American-bred Thoroughbred racehorse

Artful (1902–1927) was an American Thoroughbred racehorse.

==Background==
Artful was born at the Westbury Stable at Old Westbury on Long Island into a prominent racing family begun in 1898 by William Collins Whitney. The Whitney family remain to this day a leading name in the sport of Thoroughbred horse racing.

Artful raced in the days when horses could be "declared" to win. This meant that if a stable entered more than one of its horses, it would announce beforehand which horse they expected to win the event.

==Racing career==
In both of Artful's first two starts at age two at Saratoga Race Course (a track that William Collins Whitney had a hand in rejuvenating), her stablemate was declared to win against her. In the first of these races in August 1904 that horse was her stablemate Dreamer. In order to achieve this result, Artful had to be held back. Frank Brunnell of The Daily Racing Form hailed her as "a genuine crackerjack" who should have won both races with ease. On both occasions it was written that she was: "…hard held and close up throughout, finished as easily and probably could have won the race." Her second race was won by Princess Rupert.

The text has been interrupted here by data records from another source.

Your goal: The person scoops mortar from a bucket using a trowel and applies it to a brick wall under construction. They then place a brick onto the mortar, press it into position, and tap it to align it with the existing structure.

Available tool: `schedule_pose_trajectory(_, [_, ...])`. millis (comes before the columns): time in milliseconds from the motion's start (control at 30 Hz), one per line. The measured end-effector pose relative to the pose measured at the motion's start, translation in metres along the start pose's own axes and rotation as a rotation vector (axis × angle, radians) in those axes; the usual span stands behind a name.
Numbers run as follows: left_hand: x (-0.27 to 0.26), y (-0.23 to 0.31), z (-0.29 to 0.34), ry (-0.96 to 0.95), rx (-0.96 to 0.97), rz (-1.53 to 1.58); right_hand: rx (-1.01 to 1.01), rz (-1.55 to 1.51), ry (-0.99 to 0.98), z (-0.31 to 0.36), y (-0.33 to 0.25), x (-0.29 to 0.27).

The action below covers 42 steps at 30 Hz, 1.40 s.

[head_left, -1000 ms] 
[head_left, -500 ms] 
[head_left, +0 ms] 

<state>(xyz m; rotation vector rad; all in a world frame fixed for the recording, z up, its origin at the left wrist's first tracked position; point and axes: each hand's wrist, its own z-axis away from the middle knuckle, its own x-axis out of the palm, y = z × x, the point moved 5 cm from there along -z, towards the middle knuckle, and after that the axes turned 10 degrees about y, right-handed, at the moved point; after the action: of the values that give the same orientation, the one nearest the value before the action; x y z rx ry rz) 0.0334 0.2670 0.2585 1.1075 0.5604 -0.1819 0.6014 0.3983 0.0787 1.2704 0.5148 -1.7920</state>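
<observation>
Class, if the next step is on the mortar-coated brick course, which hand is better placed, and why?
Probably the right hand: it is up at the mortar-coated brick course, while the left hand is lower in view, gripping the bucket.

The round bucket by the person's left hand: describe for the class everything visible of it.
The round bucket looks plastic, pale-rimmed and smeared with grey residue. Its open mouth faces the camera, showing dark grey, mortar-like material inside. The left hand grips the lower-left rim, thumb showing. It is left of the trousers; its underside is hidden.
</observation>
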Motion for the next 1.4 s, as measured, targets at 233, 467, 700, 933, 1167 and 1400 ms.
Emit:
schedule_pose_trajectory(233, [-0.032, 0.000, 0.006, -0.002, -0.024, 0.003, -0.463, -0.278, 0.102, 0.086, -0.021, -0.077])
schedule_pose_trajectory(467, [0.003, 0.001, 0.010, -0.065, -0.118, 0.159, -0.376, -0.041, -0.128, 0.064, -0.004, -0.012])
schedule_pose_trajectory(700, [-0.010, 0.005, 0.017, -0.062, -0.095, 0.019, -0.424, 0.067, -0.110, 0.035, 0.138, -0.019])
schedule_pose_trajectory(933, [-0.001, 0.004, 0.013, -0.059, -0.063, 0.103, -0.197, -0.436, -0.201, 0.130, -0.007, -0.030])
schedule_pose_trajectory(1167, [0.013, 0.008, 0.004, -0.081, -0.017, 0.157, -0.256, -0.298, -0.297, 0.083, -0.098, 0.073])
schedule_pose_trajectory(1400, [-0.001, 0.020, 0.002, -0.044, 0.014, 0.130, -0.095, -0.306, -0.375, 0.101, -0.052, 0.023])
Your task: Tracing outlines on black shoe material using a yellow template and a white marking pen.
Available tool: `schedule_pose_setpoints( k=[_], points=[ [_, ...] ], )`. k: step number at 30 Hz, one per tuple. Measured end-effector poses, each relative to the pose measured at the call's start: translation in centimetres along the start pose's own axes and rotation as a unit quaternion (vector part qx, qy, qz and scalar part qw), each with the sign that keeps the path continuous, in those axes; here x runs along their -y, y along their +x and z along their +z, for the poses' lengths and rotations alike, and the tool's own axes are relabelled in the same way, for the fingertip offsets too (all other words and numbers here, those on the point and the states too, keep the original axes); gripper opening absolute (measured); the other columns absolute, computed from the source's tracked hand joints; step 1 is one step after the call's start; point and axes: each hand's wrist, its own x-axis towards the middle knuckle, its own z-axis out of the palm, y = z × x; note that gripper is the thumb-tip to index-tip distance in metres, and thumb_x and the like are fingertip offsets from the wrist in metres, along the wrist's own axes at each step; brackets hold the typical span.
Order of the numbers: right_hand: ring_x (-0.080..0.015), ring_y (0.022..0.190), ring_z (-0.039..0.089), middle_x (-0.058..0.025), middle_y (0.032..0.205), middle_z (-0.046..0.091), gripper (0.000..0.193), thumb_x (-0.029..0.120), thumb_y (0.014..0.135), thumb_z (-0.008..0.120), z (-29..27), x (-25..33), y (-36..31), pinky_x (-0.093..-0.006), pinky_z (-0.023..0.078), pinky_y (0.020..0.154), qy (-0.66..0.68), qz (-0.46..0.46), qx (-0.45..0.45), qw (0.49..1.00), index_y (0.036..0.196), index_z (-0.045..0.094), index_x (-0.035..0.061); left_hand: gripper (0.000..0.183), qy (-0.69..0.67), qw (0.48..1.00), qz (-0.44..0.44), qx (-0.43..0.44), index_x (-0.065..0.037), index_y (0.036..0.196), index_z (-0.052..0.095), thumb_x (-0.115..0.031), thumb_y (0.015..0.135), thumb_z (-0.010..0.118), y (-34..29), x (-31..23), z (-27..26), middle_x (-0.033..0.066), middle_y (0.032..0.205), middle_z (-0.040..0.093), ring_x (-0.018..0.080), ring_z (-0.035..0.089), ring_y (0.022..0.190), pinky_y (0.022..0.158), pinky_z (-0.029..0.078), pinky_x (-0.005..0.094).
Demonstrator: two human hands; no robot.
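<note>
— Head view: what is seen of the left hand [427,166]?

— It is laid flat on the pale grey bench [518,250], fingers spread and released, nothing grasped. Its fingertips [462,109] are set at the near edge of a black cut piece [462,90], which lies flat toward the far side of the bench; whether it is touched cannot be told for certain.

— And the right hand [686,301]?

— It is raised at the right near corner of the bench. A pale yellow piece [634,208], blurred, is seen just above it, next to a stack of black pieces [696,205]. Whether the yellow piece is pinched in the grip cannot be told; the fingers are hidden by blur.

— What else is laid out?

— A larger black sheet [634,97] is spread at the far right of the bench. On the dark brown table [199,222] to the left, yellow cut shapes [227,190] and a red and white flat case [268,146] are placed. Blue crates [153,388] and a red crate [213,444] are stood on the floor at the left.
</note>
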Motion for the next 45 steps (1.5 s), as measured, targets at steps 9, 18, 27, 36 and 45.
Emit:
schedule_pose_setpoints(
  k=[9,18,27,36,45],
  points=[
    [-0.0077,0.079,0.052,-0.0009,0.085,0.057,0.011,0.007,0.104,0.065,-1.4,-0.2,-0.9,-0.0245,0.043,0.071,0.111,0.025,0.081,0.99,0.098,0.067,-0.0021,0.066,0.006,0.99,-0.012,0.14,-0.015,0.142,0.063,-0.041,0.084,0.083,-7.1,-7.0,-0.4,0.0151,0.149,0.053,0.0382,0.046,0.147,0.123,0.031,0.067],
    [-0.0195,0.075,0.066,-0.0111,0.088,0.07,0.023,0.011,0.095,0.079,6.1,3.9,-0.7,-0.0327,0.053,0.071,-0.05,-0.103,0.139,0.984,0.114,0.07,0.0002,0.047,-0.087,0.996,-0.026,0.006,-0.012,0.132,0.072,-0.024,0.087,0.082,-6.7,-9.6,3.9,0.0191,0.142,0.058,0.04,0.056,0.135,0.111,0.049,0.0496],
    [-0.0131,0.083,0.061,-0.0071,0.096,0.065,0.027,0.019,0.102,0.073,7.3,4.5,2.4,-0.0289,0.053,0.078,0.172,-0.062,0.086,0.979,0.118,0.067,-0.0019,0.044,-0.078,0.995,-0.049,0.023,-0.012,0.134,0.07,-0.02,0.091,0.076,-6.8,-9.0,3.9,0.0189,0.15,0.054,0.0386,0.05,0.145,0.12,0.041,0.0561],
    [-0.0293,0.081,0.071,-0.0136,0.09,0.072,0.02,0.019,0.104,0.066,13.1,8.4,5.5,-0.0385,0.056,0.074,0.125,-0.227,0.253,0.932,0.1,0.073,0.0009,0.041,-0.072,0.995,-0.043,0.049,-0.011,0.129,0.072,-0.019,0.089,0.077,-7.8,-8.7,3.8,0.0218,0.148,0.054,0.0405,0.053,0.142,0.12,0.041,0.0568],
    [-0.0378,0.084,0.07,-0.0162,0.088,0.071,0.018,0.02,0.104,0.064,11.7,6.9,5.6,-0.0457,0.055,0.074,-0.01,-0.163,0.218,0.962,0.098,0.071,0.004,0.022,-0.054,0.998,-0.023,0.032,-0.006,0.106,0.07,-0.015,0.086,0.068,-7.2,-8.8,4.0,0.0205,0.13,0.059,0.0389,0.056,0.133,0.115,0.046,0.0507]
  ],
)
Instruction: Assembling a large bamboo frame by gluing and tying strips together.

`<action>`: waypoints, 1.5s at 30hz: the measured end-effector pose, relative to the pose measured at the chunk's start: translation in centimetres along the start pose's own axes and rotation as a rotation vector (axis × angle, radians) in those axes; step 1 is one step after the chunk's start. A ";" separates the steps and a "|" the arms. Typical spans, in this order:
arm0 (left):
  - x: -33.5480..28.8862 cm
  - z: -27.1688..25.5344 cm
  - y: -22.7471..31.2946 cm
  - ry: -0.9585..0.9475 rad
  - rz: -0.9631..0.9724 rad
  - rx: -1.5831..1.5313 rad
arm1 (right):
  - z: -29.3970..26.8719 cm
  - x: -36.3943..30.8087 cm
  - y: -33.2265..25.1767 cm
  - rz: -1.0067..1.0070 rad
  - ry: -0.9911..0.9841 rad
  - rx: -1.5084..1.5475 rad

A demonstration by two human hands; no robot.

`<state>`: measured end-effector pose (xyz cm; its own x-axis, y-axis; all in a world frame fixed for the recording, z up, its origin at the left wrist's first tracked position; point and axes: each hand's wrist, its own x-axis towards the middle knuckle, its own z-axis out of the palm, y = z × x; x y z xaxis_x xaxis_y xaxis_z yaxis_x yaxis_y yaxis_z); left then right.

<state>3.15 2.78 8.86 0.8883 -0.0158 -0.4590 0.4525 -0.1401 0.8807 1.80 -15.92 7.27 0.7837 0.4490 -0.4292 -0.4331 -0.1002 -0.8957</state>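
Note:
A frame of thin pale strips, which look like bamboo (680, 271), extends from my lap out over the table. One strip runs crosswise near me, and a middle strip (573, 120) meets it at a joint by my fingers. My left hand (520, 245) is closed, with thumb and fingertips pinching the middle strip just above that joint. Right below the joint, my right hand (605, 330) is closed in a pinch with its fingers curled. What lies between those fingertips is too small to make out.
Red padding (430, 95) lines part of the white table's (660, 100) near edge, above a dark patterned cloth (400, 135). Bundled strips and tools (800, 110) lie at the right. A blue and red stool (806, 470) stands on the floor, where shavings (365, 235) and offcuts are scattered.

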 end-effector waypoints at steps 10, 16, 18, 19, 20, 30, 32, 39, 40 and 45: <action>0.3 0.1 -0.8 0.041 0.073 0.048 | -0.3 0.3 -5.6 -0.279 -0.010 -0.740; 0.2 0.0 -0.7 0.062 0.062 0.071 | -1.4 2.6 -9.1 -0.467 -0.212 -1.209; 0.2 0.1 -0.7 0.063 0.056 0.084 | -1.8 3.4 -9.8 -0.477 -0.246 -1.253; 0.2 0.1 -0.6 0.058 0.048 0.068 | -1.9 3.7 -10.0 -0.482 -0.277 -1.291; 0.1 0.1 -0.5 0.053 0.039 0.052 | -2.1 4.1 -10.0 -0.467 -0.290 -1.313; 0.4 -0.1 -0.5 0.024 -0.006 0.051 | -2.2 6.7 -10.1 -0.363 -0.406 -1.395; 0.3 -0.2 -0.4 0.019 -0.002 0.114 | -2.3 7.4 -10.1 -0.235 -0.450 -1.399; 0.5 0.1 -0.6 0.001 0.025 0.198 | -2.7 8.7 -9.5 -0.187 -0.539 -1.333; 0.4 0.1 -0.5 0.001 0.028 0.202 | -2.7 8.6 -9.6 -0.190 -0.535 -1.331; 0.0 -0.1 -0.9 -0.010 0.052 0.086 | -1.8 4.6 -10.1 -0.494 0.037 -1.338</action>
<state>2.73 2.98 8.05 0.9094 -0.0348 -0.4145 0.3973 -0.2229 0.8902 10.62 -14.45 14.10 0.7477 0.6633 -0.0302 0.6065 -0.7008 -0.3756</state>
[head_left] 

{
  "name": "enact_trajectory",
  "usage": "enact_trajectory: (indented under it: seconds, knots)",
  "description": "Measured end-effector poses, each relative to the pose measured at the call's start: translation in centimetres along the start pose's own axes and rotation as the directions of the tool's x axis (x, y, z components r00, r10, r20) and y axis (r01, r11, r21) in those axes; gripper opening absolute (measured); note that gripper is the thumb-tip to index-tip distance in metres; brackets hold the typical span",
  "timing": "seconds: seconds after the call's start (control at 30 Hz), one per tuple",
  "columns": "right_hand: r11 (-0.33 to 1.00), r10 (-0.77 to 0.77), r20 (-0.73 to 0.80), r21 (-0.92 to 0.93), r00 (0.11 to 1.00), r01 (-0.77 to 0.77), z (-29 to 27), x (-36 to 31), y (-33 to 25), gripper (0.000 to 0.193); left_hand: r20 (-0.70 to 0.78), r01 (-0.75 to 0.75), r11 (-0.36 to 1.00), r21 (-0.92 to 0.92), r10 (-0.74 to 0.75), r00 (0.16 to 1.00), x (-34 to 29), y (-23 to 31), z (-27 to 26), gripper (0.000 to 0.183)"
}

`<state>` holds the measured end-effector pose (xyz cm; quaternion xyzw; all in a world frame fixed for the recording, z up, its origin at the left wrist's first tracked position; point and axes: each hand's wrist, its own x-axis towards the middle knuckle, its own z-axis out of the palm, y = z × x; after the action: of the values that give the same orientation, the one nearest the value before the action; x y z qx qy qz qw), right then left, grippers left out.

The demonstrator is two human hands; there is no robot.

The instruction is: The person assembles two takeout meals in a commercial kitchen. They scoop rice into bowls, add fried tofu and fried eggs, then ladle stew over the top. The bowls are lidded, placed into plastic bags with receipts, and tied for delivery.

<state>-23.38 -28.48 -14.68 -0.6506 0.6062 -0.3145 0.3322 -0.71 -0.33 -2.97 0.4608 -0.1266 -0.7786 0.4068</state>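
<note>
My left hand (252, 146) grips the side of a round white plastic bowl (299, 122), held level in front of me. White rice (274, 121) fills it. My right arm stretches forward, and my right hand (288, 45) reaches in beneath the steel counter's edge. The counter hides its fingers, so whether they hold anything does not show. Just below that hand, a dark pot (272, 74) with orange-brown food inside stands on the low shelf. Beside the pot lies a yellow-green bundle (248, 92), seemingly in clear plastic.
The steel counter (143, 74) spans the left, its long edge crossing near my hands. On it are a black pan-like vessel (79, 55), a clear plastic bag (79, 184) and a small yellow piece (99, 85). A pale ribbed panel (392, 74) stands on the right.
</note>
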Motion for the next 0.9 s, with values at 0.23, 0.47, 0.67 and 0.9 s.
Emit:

These two "declared" races would be the only races Artful ever lost.

In her third "undeclared" race, the Futurity Stakes, Artful handed Sysonby his only defeat by five lengths. Artful's victory was also over a field of exceptional strength (and said at the time to be the finest juvenile field ever assembled): the Canadian champion Oiseau, the fillies and future classic winners Tanya and Agile, and the unbeaten filly Tradition. Artful raced four days later in the winning the Great Filly Stakes. She then took the White Plains Handicap under 130 pounds, giving away 29 pounds to a colt named Dandelion, and setting a new track record of 1:08 for six furlongs. That record stood for fifty years, only broken on a straight course and under a much lighter burden of 115 pounds.

William Whitney died in Artful's two-year-old season and his son, Harry Payne Whitney, succeeded him.

In her three-year-old season, Artful won two sprints to prepare for the Brighton Handicap which she took "pulling up," (slowing down). She defeated, Beldame as well as Delhi, the 1904 winner of the Belmont Stakes. Her last win was a quarter of a mile race.

==Stud record==
As a broodmare, Artful did not reproduce herself. Her few foals were winners but not stakes winners. She died in 1927 at the age of twenty five.